**Exercise instructions:** Read through the data, and wherever a line holds the word "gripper", write that line out.

**Supplied data:**

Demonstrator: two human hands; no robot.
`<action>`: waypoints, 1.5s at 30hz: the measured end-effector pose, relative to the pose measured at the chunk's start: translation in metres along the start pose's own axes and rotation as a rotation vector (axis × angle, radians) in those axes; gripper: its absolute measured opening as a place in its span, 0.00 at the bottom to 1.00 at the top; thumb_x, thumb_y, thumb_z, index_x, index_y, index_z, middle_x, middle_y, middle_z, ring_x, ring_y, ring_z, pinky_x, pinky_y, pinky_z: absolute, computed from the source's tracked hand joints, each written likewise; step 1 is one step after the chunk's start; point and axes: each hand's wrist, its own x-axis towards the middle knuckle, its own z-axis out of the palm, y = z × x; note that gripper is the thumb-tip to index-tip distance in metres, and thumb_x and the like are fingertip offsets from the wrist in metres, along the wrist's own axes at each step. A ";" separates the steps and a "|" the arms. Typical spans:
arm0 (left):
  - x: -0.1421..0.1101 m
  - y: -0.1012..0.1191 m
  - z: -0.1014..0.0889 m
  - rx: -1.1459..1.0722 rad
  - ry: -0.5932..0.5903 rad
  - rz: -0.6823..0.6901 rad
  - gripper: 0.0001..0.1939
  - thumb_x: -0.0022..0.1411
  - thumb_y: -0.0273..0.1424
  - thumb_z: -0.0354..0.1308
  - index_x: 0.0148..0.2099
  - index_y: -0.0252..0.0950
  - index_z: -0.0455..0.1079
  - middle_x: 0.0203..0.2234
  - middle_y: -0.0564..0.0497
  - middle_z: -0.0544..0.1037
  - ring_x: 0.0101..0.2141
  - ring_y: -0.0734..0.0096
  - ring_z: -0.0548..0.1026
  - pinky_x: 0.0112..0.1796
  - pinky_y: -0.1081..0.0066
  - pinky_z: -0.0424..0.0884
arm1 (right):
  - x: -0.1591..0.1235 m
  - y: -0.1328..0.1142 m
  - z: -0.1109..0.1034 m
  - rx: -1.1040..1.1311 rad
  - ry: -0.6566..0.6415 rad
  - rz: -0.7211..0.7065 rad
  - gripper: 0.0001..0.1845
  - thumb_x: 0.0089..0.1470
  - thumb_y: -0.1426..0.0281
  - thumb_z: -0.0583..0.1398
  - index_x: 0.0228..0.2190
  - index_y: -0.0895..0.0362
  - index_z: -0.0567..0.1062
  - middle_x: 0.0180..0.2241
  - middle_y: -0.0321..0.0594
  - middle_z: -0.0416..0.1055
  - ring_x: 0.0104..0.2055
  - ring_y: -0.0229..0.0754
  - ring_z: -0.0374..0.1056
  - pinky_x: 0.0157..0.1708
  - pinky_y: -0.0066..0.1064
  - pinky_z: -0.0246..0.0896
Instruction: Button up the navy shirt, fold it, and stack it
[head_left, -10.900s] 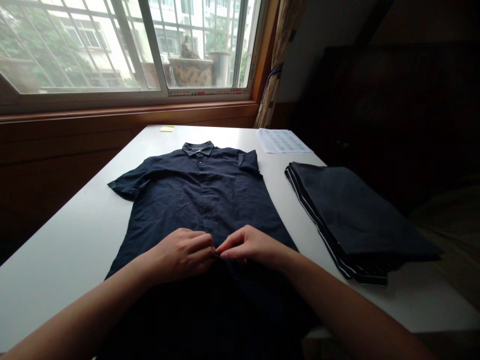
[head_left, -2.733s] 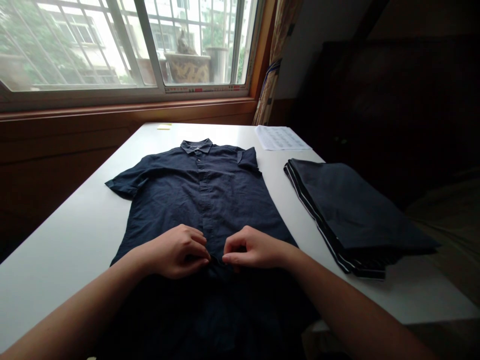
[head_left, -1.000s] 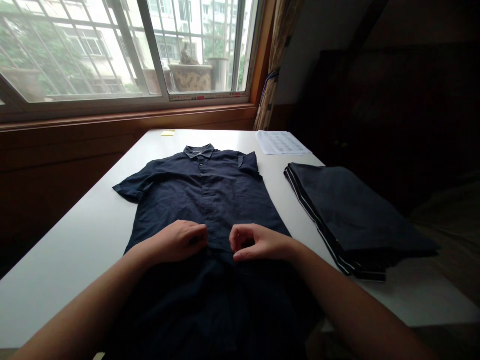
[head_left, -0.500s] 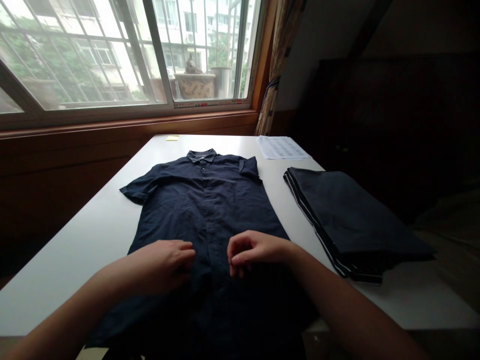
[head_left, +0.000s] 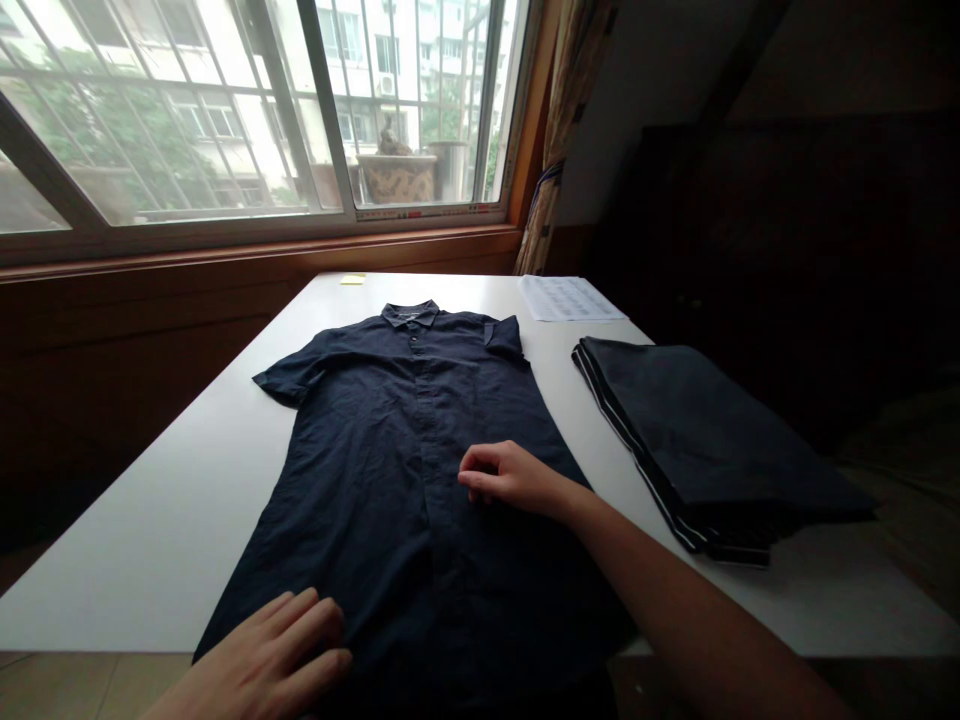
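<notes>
Navy shirt (head_left: 390, 480) lies unfolded, front seemingly fastened (left hand (head_left: 281, 652) released, right hand (head_left: 511, 476) curled, grip unclear from here).

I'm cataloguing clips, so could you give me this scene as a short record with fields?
Surface: white table
Shirt: dark blue, short-sleeved, spread front up, collar at the far end
Left hand: at the shirt's lower left, fingers loosely bent; contact unclear
Right hand: over the shirt's front, fingers curled; contact unclear
Right of shirt: folded dark cloth
Far right corner: papers
Far left corner: yellow note
</notes>
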 end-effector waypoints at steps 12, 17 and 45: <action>0.003 -0.005 -0.002 -0.007 -0.039 0.108 0.11 0.52 0.16 0.53 0.29 0.39 0.63 0.24 0.54 0.73 0.23 0.70 0.68 0.24 0.70 0.60 | 0.000 0.003 -0.001 0.014 -0.002 -0.010 0.16 0.59 0.57 0.61 0.36 0.59 0.76 0.29 0.37 0.76 0.26 0.36 0.69 0.29 0.26 0.63; 0.019 -0.005 -0.028 -0.123 -0.088 0.062 0.09 0.62 0.20 0.50 0.34 0.39 0.66 0.28 0.52 0.74 0.28 0.70 0.71 0.28 0.72 0.64 | 0.000 0.004 0.000 -0.004 -0.007 -0.017 0.16 0.60 0.57 0.61 0.35 0.59 0.76 0.28 0.37 0.76 0.26 0.36 0.69 0.28 0.26 0.63; 0.044 -0.076 -0.042 0.136 -0.137 -0.534 0.12 0.66 0.22 0.47 0.41 0.37 0.71 0.38 0.45 0.75 0.38 0.62 0.75 0.38 0.66 0.71 | -0.017 -0.022 0.003 -0.899 -0.010 -0.053 0.06 0.62 0.74 0.57 0.39 0.58 0.75 0.41 0.42 0.71 0.37 0.40 0.71 0.36 0.29 0.61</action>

**Written response:**
`<action>`: waypoints, 1.5s at 30hz: the measured end-effector pose, relative to the pose measured at the chunk's start: translation in metres along the start pose's own axes and rotation as a rotation vector (axis × angle, radians) in those axes; gripper: its absolute measured opening as a place in its span, 0.00 at the bottom to 1.00 at the top; thumb_x, thumb_y, thumb_z, index_x, index_y, index_z, middle_x, middle_y, middle_z, ring_x, ring_y, ring_z, pinky_x, pinky_y, pinky_z: absolute, computed from the source's tracked hand joints, each written likewise; step 1 is one step after the chunk's start; point and axes: each hand's wrist, its own x-axis towards the middle knuckle, its own z-axis out of the palm, y = z × x; note that gripper is the thumb-tip to index-tip distance in metres, and thumb_x and the like are fingertip offsets from the wrist in metres, along the wrist's own axes at each step. A ";" separates the steps and a "|" the arms. Typical spans:
  - gripper: 0.0001..0.1939
  - gripper: 0.0001..0.1845

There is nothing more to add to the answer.